Determine how many lines in the data below contain "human" and write only that number.

▽

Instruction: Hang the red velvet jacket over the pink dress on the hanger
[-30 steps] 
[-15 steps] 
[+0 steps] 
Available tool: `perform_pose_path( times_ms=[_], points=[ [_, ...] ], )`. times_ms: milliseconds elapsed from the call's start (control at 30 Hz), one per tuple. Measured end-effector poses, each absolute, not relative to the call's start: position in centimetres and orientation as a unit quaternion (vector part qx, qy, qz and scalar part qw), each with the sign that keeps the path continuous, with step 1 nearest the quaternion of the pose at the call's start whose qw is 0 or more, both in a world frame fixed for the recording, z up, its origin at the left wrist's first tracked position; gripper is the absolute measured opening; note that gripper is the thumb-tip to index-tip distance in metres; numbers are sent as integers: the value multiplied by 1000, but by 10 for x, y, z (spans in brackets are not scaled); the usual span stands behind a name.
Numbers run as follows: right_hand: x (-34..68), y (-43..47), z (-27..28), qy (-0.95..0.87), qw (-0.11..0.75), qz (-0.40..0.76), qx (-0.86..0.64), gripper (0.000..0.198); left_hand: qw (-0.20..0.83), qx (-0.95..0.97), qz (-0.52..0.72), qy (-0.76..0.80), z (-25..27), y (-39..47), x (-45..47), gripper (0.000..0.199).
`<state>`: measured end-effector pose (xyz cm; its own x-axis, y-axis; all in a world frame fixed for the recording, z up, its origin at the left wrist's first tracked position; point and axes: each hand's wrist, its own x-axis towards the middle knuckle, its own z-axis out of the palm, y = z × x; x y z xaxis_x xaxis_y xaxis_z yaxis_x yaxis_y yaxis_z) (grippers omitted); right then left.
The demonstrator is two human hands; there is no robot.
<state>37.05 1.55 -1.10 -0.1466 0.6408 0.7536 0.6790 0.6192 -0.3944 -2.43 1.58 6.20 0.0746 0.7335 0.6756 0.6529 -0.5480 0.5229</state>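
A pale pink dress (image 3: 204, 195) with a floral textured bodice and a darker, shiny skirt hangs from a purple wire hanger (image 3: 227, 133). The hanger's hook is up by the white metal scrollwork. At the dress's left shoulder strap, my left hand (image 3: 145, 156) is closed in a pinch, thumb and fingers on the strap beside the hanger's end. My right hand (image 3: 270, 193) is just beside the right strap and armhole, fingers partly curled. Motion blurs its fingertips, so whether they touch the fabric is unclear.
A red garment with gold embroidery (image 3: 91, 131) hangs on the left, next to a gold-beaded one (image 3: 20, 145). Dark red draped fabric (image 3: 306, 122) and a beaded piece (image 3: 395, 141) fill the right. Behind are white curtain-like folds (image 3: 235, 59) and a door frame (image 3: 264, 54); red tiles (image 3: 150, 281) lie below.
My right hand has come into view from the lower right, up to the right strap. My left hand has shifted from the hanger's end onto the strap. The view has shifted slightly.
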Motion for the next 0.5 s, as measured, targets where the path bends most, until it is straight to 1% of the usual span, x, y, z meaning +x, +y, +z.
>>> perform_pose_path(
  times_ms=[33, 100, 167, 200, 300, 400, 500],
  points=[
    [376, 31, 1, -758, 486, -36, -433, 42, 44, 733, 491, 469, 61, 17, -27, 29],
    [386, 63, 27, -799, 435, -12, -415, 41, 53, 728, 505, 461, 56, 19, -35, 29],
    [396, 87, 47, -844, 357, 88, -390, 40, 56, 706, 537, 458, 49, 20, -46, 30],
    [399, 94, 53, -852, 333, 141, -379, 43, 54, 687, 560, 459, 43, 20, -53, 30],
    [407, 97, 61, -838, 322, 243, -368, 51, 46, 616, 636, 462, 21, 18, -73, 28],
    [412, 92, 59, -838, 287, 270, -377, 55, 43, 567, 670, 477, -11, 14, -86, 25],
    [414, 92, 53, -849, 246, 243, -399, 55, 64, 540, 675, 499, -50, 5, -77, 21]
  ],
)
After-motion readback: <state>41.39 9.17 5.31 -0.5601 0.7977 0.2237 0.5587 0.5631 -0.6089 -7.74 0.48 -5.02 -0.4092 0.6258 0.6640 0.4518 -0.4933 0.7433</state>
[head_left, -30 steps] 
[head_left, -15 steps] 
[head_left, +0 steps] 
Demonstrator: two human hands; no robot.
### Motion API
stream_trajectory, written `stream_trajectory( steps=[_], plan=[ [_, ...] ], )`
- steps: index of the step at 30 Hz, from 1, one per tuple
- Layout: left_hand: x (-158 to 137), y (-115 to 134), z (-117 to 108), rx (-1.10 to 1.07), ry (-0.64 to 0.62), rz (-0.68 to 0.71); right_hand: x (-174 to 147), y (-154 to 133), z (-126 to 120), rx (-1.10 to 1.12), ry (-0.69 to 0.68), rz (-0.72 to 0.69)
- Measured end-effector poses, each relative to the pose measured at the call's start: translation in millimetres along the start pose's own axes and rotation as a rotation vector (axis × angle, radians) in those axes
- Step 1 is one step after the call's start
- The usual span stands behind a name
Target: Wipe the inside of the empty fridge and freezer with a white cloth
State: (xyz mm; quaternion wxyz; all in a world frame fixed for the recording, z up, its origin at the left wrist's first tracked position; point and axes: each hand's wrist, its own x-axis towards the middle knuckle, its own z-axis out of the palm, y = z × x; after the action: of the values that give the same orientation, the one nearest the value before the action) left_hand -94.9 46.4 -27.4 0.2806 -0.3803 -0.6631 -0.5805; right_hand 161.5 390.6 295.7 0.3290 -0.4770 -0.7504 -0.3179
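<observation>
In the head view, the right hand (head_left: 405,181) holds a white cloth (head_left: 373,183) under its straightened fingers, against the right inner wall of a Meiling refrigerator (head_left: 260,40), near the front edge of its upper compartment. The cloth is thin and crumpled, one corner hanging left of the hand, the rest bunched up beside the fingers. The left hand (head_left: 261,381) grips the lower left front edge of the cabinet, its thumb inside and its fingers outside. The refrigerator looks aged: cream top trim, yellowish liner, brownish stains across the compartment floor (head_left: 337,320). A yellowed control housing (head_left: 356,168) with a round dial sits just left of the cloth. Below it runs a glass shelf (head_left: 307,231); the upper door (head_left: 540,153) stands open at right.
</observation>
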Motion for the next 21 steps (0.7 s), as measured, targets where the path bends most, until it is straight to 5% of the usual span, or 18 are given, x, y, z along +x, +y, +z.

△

Solution for this task:
2